§ **WORK TASK**:
If a record below holds a picture, drop the picture and copy everything else exactly.

= = =

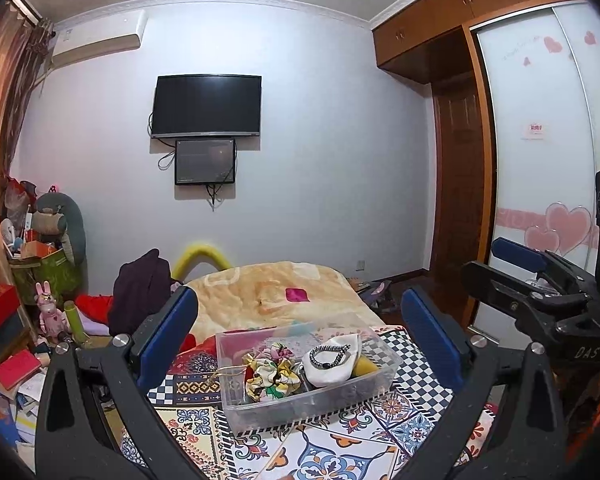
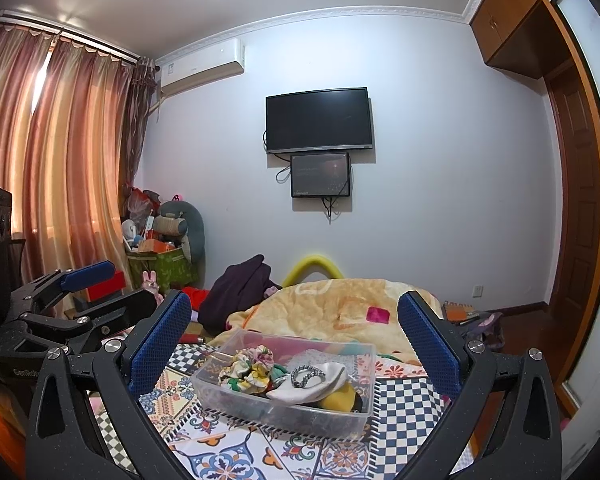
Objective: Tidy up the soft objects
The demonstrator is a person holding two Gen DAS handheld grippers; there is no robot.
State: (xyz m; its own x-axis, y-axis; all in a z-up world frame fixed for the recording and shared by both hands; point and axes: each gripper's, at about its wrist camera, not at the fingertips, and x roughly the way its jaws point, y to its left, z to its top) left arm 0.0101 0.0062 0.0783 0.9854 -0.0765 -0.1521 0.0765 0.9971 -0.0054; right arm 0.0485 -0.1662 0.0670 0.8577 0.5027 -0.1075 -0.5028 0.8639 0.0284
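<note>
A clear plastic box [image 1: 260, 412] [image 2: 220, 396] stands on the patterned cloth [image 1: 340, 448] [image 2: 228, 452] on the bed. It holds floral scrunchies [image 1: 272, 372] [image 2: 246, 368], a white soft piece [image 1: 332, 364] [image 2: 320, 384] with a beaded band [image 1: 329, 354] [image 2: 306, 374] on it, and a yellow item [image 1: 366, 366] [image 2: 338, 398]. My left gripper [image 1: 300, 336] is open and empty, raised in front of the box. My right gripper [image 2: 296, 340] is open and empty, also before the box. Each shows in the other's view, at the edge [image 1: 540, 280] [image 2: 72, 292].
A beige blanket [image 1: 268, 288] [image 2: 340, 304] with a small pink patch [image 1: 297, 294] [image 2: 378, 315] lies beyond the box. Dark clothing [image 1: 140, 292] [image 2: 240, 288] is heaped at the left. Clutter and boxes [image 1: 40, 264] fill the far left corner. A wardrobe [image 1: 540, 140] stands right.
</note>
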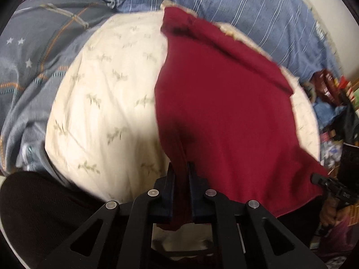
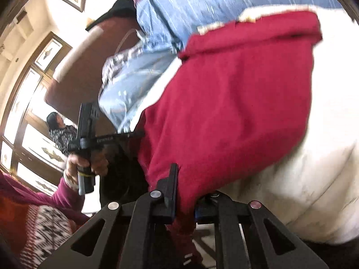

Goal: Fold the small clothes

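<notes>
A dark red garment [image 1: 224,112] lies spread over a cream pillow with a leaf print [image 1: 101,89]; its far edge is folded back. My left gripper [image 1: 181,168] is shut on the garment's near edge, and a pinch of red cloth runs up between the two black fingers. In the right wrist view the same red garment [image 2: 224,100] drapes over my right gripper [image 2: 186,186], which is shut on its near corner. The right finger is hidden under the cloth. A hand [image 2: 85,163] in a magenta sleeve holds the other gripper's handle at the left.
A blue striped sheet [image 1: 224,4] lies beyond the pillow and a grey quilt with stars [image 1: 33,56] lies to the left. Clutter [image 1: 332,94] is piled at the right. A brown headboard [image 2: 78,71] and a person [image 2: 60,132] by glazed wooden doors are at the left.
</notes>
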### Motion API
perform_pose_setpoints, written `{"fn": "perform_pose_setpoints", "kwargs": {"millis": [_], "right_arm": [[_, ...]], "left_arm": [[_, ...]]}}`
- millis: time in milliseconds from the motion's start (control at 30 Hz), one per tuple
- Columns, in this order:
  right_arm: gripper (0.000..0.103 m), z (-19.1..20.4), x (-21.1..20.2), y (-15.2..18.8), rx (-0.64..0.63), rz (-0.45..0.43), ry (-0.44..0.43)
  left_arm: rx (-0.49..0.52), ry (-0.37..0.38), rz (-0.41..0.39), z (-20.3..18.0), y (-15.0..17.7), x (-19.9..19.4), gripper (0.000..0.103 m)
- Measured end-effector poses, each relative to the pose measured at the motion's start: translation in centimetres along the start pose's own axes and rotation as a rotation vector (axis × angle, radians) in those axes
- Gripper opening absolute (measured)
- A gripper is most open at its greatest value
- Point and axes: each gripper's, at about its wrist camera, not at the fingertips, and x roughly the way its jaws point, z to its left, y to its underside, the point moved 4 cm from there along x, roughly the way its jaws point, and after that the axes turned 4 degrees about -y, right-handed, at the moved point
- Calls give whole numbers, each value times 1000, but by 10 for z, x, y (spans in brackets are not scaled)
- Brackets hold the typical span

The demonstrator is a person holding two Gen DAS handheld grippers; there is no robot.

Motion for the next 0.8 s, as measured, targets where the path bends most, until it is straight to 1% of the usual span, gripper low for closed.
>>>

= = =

§ **SOLUTION**:
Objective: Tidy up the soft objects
The demonstrator is a person holding two Gen DAS handheld grippers; there is no robot.
State: (xyz m; its own x-axis, y-axis; all in a z-up world frame fixed for the recording and shared by both hands; point and axes: each gripper's, at about its wrist camera, not at the fingertips, and x roughly the way its jaws point, y to its left, z to its top) left arm 0.0101 0.0062 0.0783 0.9854 -0.0765 -0.1521 0.0765 0.9971 -0.0054; right arm 0.0485 -0.1662 0.0670 0.8577 0.5027 -0.1075 -0.5028 0.8639 0.0284
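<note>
A clear plastic box [image 1: 260, 412] [image 2: 220, 396] stands on the patterned cloth [image 1: 340, 448] [image 2: 228, 452] on the bed. It holds floral scrunchies [image 1: 272, 372] [image 2: 246, 368], a white soft piece [image 1: 332, 364] [image 2: 320, 384] with a beaded band [image 1: 329, 354] [image 2: 306, 374] on it, and a yellow item [image 1: 366, 366] [image 2: 338, 398]. My left gripper [image 1: 300, 336] is open and empty, raised in front of the box. My right gripper [image 2: 296, 340] is open and empty, also before the box. Each shows in the other's view, at the edge [image 1: 540, 280] [image 2: 72, 292].
A beige blanket [image 1: 268, 288] [image 2: 340, 304] with a small pink patch [image 1: 297, 294] [image 2: 378, 315] lies beyond the box. Dark clothing [image 1: 140, 292] [image 2: 240, 288] is heaped at the left. Clutter and boxes [image 1: 40, 264] fill the far left corner. A wardrobe [image 1: 540, 140] stands right.
</note>
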
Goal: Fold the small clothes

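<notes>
A dark red garment [image 1: 224,112] lies spread over a cream pillow with a leaf print [image 1: 101,89]; its far edge is folded back. My left gripper [image 1: 181,168] is shut on the garment's near edge, and a pinch of red cloth runs up between the two black fingers. In the right wrist view the same red garment [image 2: 224,100] drapes over my right gripper [image 2: 186,186], which is shut on its near corner. The right finger is hidden under the cloth. A hand [image 2: 85,163] in a magenta sleeve holds the other gripper's handle at the left.
A blue striped sheet [image 1: 224,4] lies beyond the pillow and a grey quilt with stars [image 1: 33,56] lies to the left. Clutter [image 1: 332,94] is piled at the right. A brown headboard [image 2: 78,71] and a person [image 2: 60,132] by glazed wooden doors are at the left.
</notes>
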### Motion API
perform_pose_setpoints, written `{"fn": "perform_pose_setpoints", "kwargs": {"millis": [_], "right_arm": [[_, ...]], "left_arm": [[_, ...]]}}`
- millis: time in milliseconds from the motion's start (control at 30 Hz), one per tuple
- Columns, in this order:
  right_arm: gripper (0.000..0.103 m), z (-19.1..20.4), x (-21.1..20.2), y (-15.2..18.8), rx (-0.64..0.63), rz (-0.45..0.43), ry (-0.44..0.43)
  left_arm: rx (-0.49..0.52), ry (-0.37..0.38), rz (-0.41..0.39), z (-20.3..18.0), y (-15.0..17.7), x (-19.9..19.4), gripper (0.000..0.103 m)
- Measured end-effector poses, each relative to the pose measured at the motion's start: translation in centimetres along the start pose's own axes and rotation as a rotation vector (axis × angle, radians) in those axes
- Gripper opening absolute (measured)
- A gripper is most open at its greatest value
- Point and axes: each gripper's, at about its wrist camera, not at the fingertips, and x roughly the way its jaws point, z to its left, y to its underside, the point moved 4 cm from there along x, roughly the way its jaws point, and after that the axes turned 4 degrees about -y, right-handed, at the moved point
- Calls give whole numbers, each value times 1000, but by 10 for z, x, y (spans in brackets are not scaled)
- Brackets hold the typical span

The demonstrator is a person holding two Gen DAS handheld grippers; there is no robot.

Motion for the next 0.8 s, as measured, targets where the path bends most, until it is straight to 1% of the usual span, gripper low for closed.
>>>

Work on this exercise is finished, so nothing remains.